The tensions in the American team are possibly the most interesting discourse at the heart of the film. I will not say the word Iraq as I will let you make your own minds up although several visual clues harken to Friendly Fire and Hamfisted military decisions which lead to the loss of life of innocents (like you or I). One particuarly harrowing scene where The Infected and Normal People are shot at indiscriminantly recall issues experienced early on in Gulf War 2 (I resist adding Electric Boogaloo, you can thank me for that later). One sniper screams down his comms that he "can't tell them apart" and the chilling use of chemical gas on London streets and Napalm made my blood run cold with fear.

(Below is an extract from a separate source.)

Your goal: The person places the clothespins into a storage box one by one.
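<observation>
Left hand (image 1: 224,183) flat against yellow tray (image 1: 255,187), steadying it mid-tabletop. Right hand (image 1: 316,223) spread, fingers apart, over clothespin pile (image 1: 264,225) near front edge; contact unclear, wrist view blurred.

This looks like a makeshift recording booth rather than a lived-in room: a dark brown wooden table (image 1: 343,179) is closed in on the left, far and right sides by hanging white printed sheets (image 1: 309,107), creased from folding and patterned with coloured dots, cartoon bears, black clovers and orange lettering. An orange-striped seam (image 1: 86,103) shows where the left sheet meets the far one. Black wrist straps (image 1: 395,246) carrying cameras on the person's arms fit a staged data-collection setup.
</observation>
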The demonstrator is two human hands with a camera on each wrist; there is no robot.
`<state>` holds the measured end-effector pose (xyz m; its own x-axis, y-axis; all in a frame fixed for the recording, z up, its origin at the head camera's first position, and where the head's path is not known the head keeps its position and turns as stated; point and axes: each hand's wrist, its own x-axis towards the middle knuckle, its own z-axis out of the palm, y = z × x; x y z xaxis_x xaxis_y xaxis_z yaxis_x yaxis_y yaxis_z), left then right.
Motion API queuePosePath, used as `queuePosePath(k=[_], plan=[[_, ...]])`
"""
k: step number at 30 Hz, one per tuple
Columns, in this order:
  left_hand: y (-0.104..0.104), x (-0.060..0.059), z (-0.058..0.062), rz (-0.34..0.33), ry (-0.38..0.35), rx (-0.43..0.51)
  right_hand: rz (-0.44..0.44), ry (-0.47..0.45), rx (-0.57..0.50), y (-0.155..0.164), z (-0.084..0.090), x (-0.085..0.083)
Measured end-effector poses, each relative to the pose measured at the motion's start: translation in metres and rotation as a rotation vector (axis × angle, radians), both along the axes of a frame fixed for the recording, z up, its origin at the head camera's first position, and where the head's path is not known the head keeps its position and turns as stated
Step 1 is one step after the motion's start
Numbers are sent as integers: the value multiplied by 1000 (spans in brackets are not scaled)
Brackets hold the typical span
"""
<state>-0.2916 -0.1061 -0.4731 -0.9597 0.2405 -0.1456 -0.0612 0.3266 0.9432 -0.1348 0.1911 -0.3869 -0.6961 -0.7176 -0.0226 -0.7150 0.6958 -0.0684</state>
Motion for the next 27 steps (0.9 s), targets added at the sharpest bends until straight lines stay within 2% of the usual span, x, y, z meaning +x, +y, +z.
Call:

Being a child who experienced imminent nuclear destruction during the early 80's and more than a few sleepless nights after BBC's bone chilling dramatisation of what would happen if a nuclear bomb was dropped on Sheffield (Threads, if you haven't seen it, seek it out) I can honestly say I felt 14 years old again. And afraid. Very afraid.
On a less (socially) important note and coming back to my previous point of both movies being "non-zombie movies", The Infected are fucking scary. More so than Romero's Carno-Tropes (a term coined in the 1990 anthology "Book of the Dead"). The fact that The Rage is a psychological virus that infects the host within seconds is hammered home effectively when we see several POV shots and reactions that mirror Romero's own "proto" Rage movie, The Crazies. Both genres of apocalypse can exists side by side but each has their own set of conventions and discourse. The 1968 mentality of Shoot them in the Head and seperate the brain from the body do not apply here. We see The Infected shot by high powered gas rounds, losing limbs and body parts left right and centre. They die a little more indiscriminantly than Romero's Carno-Tropes but the sheer number and speed make the Rage Infected a much scarier and daunting prospect. I'm an utter fan of both genres but the lack of hope and redemption in 28 Weeks left me feeling weak and depressed and my insides churning. Just the way a good horror movie should.